In Classic Hollywood Friendships we take a look at the strong bonds some actors formed along the way. Although Hollywood isn’t known for being the most authentic place, some genuine friendships were built here. In a place where you never know who to trust, these people knew that they had each other’s backs. We start this series with a deep-seated friendship that lasted over 50 years: the friendship between Henry Fonda and James Stewart.
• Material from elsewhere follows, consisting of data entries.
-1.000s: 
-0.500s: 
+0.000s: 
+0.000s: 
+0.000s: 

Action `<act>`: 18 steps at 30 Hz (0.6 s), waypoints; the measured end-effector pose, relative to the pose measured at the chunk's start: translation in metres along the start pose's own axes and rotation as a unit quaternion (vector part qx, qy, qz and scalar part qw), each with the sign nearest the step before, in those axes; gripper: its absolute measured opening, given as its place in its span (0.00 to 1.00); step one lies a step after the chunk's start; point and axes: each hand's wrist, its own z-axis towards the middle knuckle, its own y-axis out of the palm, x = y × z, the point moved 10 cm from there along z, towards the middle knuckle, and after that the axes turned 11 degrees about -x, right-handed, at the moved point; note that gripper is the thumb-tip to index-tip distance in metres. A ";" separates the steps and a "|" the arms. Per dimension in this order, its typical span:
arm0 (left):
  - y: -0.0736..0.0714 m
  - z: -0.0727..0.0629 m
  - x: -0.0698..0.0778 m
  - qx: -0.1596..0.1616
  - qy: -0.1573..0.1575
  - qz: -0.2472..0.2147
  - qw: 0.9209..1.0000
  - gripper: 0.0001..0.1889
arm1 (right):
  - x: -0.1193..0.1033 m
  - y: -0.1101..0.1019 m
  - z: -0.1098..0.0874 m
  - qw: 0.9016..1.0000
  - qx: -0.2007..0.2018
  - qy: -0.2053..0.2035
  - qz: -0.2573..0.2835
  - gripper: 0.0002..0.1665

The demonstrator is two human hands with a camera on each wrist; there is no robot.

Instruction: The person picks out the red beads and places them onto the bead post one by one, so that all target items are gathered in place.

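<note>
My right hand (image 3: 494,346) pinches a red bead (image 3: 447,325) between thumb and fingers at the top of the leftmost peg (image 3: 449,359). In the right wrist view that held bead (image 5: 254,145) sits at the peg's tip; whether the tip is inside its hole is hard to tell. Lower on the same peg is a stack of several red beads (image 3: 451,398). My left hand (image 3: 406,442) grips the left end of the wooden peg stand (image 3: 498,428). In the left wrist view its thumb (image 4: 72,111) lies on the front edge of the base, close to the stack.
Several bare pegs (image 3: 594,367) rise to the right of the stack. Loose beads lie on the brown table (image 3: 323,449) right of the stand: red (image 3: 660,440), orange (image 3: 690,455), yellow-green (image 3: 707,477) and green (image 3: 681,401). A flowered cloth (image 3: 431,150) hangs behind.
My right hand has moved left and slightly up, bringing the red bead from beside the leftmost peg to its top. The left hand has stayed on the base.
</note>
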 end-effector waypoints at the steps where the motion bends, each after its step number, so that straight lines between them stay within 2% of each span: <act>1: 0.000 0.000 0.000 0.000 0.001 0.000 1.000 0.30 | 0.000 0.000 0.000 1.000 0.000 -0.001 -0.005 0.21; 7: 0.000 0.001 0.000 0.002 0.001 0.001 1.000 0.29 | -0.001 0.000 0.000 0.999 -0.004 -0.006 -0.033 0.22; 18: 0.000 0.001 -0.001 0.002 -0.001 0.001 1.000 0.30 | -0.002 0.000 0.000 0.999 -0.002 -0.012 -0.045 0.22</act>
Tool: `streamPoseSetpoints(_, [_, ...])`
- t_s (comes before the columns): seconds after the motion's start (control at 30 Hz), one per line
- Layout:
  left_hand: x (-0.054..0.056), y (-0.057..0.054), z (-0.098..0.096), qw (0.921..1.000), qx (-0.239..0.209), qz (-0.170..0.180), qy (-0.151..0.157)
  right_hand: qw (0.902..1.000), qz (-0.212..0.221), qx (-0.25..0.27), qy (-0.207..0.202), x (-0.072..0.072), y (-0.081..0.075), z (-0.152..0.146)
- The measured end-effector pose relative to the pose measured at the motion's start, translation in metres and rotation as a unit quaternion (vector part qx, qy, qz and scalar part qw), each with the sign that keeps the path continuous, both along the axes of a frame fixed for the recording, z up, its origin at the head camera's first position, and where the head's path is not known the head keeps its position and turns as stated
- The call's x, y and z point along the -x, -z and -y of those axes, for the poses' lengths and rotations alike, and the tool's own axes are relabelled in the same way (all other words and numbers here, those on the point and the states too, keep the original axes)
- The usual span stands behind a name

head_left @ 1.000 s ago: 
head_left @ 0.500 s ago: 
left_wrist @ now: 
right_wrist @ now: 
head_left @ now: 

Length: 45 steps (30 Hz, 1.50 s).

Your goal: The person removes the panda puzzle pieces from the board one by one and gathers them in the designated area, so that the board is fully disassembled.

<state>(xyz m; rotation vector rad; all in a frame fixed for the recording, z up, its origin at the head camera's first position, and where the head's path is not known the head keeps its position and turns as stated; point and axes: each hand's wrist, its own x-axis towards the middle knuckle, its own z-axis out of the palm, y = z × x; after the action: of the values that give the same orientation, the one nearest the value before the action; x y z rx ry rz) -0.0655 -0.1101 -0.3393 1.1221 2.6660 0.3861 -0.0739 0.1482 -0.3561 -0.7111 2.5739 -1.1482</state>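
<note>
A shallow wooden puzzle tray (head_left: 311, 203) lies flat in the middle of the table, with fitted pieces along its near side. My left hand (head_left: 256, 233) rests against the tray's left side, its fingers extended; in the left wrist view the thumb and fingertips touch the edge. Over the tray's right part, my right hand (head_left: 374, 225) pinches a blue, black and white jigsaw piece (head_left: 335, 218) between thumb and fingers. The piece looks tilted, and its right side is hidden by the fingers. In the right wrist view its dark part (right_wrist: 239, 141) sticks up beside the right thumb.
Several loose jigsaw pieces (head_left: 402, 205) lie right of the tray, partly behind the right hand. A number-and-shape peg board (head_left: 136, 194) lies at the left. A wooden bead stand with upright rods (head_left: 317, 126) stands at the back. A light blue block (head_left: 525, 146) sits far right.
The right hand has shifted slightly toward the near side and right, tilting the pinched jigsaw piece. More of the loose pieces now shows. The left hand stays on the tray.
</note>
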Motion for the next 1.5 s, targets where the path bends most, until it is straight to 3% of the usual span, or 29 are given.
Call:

The Beginning of a Friendship
The two tall, young actors had met briefly when James Stewart attended a play featuring Henry Fonda’s then-girlfriend Margaret Sullivan. Soon afterwards, they found themselves struggling actors in New York City during the Depression era. They rented an apartment, together with Joshua Logan and Myron McCormick. The apartment was small and run-down. It had only one bed, which the person who managed to pay rent that month got to sleep in. Henry and James, or Hank and Jimmy, became incredibly close. Both were introverts and they could sit in comfortable silence together. The two pals also started a common hobby: building model airplanes together. They also shared a tendency to feed all the stray cats, causing groups of them to gather at their backdoor daily, waiting for food.
Both of them happened to be offered a contract by a big Hollywood studio in 1935. This time they moved into a nice house in Brentwood, Los Angeles together. The pair became known as the nicest playboys in Hollywood. Enjoying their success and dating plenty of fellow actresses. Both men had feelings for Henry’s ex Maureen Sullivan. Neither acted on them and it never got in the way of their friendship. Hank, always the more serious one, felt the need to settle down first. He married his second wife (he had briefly been married to Sullivan) Francis in 1936 and together they had two children: Jane and Peter. Jimmy was Jane’s godfather and she mostly remembers them quietly building model airplanes together, perfectly content. Jimmy was still a popular bachelor, he dated women like Olivia de Havilland, Marlene Dietrich and Ginger Rogers.
Then came World War II. Both Hank and Jimmy had a strong sense of duty and justice. They volunteered for the army and were deployed to different countries. The war had a major impact on the two men. Hank, who was already a serious and melancholy person, became even more withdrawn. Jimmy, who had been more happy-go-lucky, became more serious and melancholy. Both of them refused to talk about the war when they returned. They struggled being back in Hollywood. All Hollywood movies seemed trite and unrealistic to them now. Hank suggested that Jimmy moved into a little house in his backyard that he had built for Jane and Peter. Jane later remembered how strange it was to see this big Hollywood star in a house the size of a bathroom, covered in cat pee from all the strays he was feeding. She added that it wasn’t just her uncle Jimmy who found solace there; her father seemed happier and lighter when his best friend was around as well. The pair found a new hobby during this time: flying kites. They had come back from the war far older than they were, but they could unleash their goofier sides when they were together. They even acted out elaborate practical jokes on each other and colleagues.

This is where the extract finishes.